GeekBench 3 - Floating Point Performance
	A7 (ARMv7)	A53 (AArch32)	% Advantage
BlackScholes ST	1.68 Mnodes/s	2.12 Mnodes/s	26%
BlackScholes MT	6.53 Mnodes/s	12.9Mnodes/s	97%
Mandelbrot ST	448.6 MFLOPS	519.7 MFLOPS	15%
Mandelbrot MT	1.75 GFLOPS	3.44 GFLOPS	96%
Sharpen Filter ST	305.5 MFLOPS	607.2MFLOPS	99%
Sharpen Filter MT	1.17 GFLOPS	2.69 GFLOPS	129%
Blur Filter ST	0.365 GFLOPS	0.488 GFLOPS	33%
Blur Filter MT	1.44 GFLOPS	2.95 GFLOPS	11%
SGEMM ST	0.601 GFLOPS	0.577 GFLOPS	104%
SGEMM MT	0.869 GFLOPS	3.78 GFLOPS	339%
DGEMM ST	0.234 GFLOPS	0.239 GFLOPS	2%
DGEMM MT	0.578 GFLOPS	2.52 GFLOPS	342%
SFFT ST	0.318 GFLOPS	1.22 GFLOPS	283%
SFFT MT	1.27 GFLOPS	4.89 GFLOPS	285%
DFFT ST	215.3 MFLOPS	919.8 MFLOPS	327%
DFFT MT	0.758 GFLOPS	3.01 GFLOPS	297%
N-Body ST	147.1 Kpairs/s	381.4 Kpairs/s	159%
N-Body MT	0.504 Mpairs/s	1.54 Mpairs/s	205%
Ray Trace ST	0.598 MP/s	1.72 MP/s	187%
Ray Trace MT	2.30 MP/s	7.24 MP/s	214%

In the floating point performance benchmarks we again see massive improvements, with many scores being twice or even three times the performance of the A7. Again there's a peculiarity in that the multi-threaded scores show a higher improvement over the A7 than the single-threaded tests.

Power Consumption

Testing out power consumption on the little cores was a bit tricky as I needed to remain on the little clusters without spilling over four threads that might wake up the big cores. For this, I use hot-plugging to disable the cores that we're not measuring directly to avoid any power overhead caused by unwanted activity that might occur on the big cluster.

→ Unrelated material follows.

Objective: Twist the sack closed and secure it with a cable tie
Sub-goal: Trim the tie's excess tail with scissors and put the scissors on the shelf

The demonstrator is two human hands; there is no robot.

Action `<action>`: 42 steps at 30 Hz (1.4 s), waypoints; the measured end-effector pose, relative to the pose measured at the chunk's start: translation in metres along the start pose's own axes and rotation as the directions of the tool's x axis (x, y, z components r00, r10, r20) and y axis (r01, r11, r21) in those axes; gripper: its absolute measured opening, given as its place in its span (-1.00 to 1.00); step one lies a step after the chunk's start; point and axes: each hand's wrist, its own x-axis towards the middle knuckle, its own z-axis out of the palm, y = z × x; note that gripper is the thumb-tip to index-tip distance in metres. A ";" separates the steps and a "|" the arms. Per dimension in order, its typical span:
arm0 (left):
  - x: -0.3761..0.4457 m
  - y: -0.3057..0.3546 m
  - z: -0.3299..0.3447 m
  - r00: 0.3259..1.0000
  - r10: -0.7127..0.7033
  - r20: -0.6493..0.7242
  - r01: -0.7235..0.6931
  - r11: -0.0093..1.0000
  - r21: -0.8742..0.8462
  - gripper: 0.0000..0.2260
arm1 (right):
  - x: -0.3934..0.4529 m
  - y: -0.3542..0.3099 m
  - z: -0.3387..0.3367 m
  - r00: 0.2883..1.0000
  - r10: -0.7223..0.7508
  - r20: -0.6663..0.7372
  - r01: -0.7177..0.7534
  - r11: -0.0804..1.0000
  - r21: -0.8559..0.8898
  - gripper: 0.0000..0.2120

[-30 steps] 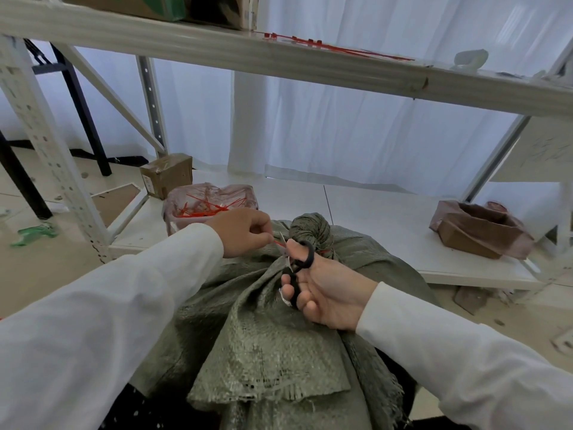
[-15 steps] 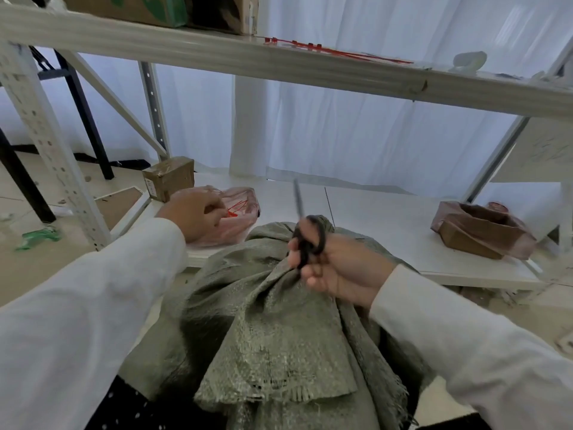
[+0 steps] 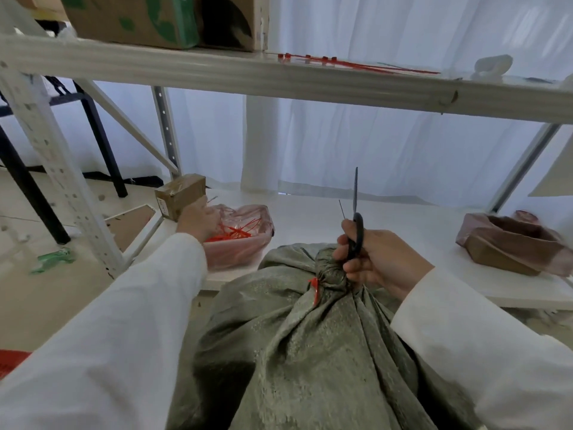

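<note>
White curtain backdrop; pale metal shelving rack (image 3: 279, 79) with a low white shelf board (image 3: 387, 225). Coarse grey-green woven sack (image 3: 310, 352) stands in front of the low shelf, its neck gathered into a twisted knob, ringed by a red plastic cable tie (image 3: 314, 287) whose short tail points down.

Right hand (image 3: 376, 259) rests against the neck, fingers curled through the handles of black scissors (image 3: 356, 218), blades up and together. Left hand (image 3: 198, 220) reaches into a pink translucent plastic bag of red ties (image 3: 245, 243); whether its fingers pinch anything cannot be told.

Judgement: weave looks rough, limp and creasing, not slippery; sack appears full, probably heavy. Best hold is the bunched neck just above the tie. Tie is thin, stiff, ridged plastic.
</note>
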 end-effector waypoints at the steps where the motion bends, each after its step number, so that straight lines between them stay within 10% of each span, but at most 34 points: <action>1: 0.010 -0.015 0.009 0.998 -0.035 0.053 0.031 0.997 0.072 -0.49 | 0.002 0.000 -0.001 1.000 -0.004 -0.005 0.004 1.000 -0.008 -0.72; 13: -0.023 0.000 -0.011 0.983 0.088 0.159 -0.126 0.960 0.249 -0.79 | 0.004 -0.003 -0.006 0.995 -0.023 0.095 0.033 0.994 -0.102 -0.78; 18: -0.072 0.053 -0.017 0.922 0.164 0.351 -0.164 0.986 -0.032 -0.69 | 0.002 -0.010 -0.002 0.990 -0.060 0.126 0.087 0.972 -0.217 -0.79; 22: -0.124 0.099 0.008 0.860 0.259 0.441 -0.147 0.951 -0.272 -0.71 | -0.014 -0.017 0.014 0.943 -0.239 0.231 0.330 0.747 -0.577 -0.77; 29: -0.144 0.129 0.019 0.928 0.334 0.166 -0.175 0.784 -0.596 -0.70 | -0.031 -0.023 0.014 0.849 -0.478 0.224 0.520 0.687 -0.508 -0.92; 32: -0.137 0.144 0.024 0.978 0.131 0.161 0.054 0.587 -0.808 -0.73 | -0.027 -0.019 0.011 0.739 -0.673 0.016 0.567 0.609 -0.555 -0.80; 36: -0.136 0.164 0.020 0.907 -0.098 0.411 0.422 0.251 -0.871 -0.76 | -0.024 -0.016 -0.003 0.588 -0.769 0.252 0.636 0.246 -0.731 -0.68; 42: -0.129 0.159 0.026 0.799 0.100 0.593 0.427 0.600 -0.677 -0.49 | -0.011 -0.045 -0.037 0.361 -0.926 0.114 0.593 0.133 -0.794 -0.84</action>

To get to these figures, I derived the power numbers by measuring total energy consumption during each test for a 1 minute period and repeated this several times to ensure the accuracy of the numbers. Power of the screen has also been subtracted via the same methodology and verified that it is accurate enough to give a pure representation of the load power of the SoC only. On both devices the GPU and display pipeline are power-gated and as such the load power should consist primarily of the regulator overheads, CPU cores, L2 caches, system memory and interconnect bus interfaces.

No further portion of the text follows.